Your answer must consist of exactly the lines below, starting with the line with "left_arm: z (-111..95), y" and going on through the line with "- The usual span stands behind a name", and nothing else.

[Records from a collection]
"""

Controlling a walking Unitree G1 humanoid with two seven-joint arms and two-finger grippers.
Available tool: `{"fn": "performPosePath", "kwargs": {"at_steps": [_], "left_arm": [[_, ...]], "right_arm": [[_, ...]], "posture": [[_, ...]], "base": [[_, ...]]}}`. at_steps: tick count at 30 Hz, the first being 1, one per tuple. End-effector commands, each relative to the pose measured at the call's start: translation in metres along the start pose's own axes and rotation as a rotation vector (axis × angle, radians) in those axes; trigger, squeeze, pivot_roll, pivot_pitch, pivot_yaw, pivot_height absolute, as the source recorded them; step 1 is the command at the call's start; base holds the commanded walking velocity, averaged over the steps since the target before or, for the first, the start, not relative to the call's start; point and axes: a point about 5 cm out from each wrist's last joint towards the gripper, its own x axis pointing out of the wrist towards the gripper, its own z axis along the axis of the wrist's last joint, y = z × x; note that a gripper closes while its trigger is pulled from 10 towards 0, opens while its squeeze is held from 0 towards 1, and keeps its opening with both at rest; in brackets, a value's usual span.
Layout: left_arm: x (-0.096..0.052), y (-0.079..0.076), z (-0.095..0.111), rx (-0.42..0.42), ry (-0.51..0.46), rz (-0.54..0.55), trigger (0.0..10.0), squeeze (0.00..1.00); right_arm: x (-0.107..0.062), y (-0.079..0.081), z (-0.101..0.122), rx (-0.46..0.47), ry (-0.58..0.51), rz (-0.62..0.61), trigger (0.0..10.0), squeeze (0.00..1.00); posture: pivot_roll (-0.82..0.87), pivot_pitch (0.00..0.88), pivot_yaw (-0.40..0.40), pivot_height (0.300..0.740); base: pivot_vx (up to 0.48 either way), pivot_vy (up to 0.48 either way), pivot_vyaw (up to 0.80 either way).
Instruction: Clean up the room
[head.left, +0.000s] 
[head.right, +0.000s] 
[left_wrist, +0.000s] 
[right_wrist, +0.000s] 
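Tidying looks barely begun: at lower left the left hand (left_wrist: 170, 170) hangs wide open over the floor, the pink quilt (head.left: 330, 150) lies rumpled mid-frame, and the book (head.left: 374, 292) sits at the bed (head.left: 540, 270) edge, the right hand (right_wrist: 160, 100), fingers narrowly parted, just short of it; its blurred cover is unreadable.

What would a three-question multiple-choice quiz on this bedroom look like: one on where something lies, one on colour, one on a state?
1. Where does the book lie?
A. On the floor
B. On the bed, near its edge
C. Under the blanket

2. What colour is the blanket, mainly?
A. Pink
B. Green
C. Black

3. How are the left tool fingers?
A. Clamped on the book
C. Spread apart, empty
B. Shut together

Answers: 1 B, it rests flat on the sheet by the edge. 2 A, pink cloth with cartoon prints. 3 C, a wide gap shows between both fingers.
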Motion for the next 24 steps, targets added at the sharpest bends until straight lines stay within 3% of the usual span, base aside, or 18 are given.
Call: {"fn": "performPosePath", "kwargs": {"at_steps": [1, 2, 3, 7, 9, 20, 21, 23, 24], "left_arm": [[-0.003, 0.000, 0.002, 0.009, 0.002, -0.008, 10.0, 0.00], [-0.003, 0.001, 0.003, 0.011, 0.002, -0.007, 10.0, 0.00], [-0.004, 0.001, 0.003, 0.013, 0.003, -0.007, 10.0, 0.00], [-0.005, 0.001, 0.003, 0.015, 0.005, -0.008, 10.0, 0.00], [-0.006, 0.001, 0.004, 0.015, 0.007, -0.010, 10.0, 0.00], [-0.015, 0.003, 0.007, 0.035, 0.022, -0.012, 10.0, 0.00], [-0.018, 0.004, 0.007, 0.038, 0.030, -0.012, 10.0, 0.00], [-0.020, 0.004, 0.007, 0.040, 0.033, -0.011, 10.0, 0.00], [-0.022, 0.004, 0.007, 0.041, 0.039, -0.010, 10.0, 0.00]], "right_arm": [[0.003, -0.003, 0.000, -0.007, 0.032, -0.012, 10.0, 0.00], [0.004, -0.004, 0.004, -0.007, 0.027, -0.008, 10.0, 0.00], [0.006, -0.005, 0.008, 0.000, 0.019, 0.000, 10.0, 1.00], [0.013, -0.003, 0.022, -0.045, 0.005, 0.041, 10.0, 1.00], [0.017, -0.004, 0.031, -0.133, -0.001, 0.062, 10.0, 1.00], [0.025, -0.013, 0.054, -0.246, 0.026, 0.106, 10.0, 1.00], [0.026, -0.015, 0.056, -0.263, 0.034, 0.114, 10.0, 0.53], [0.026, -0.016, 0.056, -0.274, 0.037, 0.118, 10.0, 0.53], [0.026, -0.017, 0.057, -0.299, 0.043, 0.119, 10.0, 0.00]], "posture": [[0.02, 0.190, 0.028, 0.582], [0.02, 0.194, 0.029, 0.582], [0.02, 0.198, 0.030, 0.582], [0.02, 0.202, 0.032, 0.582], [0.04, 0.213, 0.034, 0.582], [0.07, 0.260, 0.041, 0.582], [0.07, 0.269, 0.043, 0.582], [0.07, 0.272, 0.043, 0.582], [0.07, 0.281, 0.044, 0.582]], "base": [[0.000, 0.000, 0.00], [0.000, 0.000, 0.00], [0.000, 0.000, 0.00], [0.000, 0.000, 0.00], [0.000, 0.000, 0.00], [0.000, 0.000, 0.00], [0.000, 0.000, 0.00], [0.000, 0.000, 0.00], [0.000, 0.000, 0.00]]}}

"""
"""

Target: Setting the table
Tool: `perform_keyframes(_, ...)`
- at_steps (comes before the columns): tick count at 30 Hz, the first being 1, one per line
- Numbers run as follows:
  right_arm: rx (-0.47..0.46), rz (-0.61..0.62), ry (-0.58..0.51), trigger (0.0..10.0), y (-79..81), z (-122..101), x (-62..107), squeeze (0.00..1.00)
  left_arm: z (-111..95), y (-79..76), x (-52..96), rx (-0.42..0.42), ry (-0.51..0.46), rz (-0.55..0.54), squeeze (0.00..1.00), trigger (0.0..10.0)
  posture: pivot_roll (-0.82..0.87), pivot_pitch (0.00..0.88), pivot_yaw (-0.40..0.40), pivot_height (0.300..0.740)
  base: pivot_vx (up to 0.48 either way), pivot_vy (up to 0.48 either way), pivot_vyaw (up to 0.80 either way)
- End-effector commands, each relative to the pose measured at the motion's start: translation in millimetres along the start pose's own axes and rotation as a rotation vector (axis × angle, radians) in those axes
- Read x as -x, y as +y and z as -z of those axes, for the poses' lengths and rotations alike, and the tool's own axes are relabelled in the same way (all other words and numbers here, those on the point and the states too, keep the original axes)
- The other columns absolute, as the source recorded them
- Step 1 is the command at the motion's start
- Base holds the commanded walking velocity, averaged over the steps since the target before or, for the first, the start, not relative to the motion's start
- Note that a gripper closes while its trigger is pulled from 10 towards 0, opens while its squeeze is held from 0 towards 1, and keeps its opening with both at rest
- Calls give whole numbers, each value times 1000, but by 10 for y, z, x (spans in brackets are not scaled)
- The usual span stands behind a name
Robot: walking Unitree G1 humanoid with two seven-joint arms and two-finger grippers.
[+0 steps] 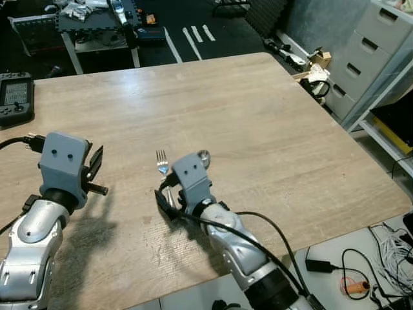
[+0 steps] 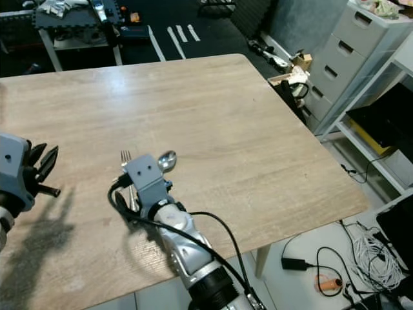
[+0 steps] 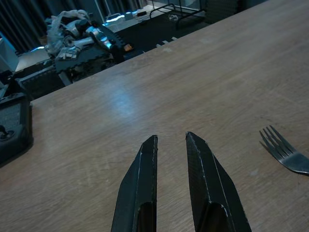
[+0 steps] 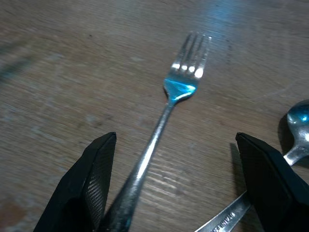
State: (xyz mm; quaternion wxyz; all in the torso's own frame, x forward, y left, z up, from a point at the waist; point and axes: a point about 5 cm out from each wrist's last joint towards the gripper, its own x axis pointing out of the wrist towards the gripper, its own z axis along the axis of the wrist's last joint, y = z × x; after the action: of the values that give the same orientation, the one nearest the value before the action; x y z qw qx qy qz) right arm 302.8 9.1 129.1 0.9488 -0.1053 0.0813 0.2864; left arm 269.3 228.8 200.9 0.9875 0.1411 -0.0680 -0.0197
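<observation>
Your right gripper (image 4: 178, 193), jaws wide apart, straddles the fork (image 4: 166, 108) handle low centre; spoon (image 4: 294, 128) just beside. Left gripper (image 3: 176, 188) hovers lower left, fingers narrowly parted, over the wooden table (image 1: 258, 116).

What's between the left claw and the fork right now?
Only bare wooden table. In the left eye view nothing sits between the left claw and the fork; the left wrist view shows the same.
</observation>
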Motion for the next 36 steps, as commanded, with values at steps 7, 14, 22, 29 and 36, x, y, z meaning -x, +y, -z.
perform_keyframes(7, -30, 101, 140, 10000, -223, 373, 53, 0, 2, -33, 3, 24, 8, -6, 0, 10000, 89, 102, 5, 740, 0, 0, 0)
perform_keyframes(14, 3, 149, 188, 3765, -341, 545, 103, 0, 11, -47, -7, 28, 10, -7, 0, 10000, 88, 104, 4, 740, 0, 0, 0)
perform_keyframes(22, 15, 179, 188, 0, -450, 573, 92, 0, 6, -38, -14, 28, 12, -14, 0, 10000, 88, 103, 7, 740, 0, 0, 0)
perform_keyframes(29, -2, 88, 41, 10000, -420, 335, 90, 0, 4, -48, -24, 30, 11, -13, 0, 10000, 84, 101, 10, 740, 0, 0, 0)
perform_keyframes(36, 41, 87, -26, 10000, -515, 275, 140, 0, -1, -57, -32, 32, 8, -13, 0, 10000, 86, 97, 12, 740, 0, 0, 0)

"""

● **Reply to the exercise**
  left_arm: z (-111..95), y (-79..76), x (-52..96), rx (-0.42..0.42), ry (-0.51..0.46), rz (-0.55..0.54), squeeze (0.00..1.00), trigger (0.0..10.0)
  posture: pivot_roll (-0.82..0.87), pivot_pitch (0.00..0.88), pivot_yaw (-0.40..0.40), pivot_height (0.300..0.740)
  base: pivot_vx (up to 0.48 either way), pivot_vy (up to 0.48 either way), pivot_vyaw (up to 0.80 either way)
- End-effector commands, each relative to the pose measured at the motion's start: translation in millimetres along the start pose's own axes and rotation as a rotation vector (axis × angle, radians) in those axes
- Read x as -x, y as +y and z as -z of those axes, for the poses' lengths and rotations alike, and the tool's own axes are relabelled in the same way (all other words and numbers here, those on the point and the states too, keep the original axes)
- The other columns absolute, as the source recorded them
- Step 1 is the command at the motion's start
- Base holds the commanded walking velocity, averaged over the steps since the target before or, for the first, the start, not relative to the motion's start
- Note that a gripper closes while its trigger is pulled from 10 towards 0, opens while its squeeze is held from 0 towards 1, and keeps its opening with both at rest
- Calls give whole numbers, each value times 1000, but by 10 for y, z, x (spans in brackets are not scaled)
- The usual span stands behind a name

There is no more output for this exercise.